DBS has offered physical gold investments to wealth clients since 2013, and the bank says those holdings have more than doubled over the past three years. Token holders will be able to buy fractional amounts, trade at any hour, and – should the mood strike – redeem for the metal itself.
“Gold as an asset class has taken off in recent years,” said James Tan, DBS Group Head of Investment Products and Advisory Services, adding that tokenisation would allow more retail customers to invest in it.
After gold, then what?
Tokenisation is firmly on the product roadmap for many financial institutions now, and gold suits the model unusually well: it sits in a vault, doesn’t depreciate, and divides neatly into grams.

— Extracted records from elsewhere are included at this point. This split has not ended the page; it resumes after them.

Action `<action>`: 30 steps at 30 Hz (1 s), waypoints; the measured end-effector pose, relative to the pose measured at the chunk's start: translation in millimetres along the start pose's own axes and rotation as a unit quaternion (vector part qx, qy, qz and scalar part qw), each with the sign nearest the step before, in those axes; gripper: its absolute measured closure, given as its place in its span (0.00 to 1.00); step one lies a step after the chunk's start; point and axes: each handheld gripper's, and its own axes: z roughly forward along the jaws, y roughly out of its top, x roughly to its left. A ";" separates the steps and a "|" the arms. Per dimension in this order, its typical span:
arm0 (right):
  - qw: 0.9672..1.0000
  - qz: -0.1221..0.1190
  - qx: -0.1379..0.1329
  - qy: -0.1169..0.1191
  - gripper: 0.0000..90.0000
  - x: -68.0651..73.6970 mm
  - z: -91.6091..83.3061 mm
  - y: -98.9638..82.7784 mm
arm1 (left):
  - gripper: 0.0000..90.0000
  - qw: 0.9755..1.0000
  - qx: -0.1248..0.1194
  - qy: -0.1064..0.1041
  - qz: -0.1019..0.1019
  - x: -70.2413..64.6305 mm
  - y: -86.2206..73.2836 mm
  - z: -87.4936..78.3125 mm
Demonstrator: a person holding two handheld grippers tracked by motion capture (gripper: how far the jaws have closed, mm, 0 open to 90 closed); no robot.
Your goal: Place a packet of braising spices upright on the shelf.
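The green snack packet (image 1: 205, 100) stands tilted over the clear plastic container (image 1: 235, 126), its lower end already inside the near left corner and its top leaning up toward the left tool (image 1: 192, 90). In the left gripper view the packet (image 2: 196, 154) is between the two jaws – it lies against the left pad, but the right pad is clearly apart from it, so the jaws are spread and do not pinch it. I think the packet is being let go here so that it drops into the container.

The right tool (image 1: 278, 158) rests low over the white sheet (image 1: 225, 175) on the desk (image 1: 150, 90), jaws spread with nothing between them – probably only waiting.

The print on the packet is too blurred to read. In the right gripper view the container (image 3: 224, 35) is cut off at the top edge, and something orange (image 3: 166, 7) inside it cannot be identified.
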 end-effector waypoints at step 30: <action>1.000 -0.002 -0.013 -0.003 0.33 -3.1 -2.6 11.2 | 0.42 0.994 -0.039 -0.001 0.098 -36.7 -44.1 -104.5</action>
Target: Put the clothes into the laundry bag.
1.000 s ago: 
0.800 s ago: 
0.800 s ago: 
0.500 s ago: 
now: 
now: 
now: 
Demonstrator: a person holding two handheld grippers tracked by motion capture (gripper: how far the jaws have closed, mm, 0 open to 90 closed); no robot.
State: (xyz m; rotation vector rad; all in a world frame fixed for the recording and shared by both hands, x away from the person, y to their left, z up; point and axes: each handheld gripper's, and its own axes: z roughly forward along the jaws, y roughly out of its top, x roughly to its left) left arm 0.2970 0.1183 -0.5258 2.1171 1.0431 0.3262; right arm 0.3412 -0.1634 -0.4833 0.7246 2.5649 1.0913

Treasuries, money market funds and private credit are already well along the same path, and the ECB has set out its own roadmap for tokenised financial infrastructure in Europe. Fine wine, whisky casks and art have drawn early platforms but no major bank product.
There remain some, as of now, completely untokenised assets – commercial property income streams at retail scale, music and sports media royalties, carbon credits with credible verification, even infrastructure such as airport slots or port capacity – assets where ownership is real but access is locked behind paperwork and intermediaries.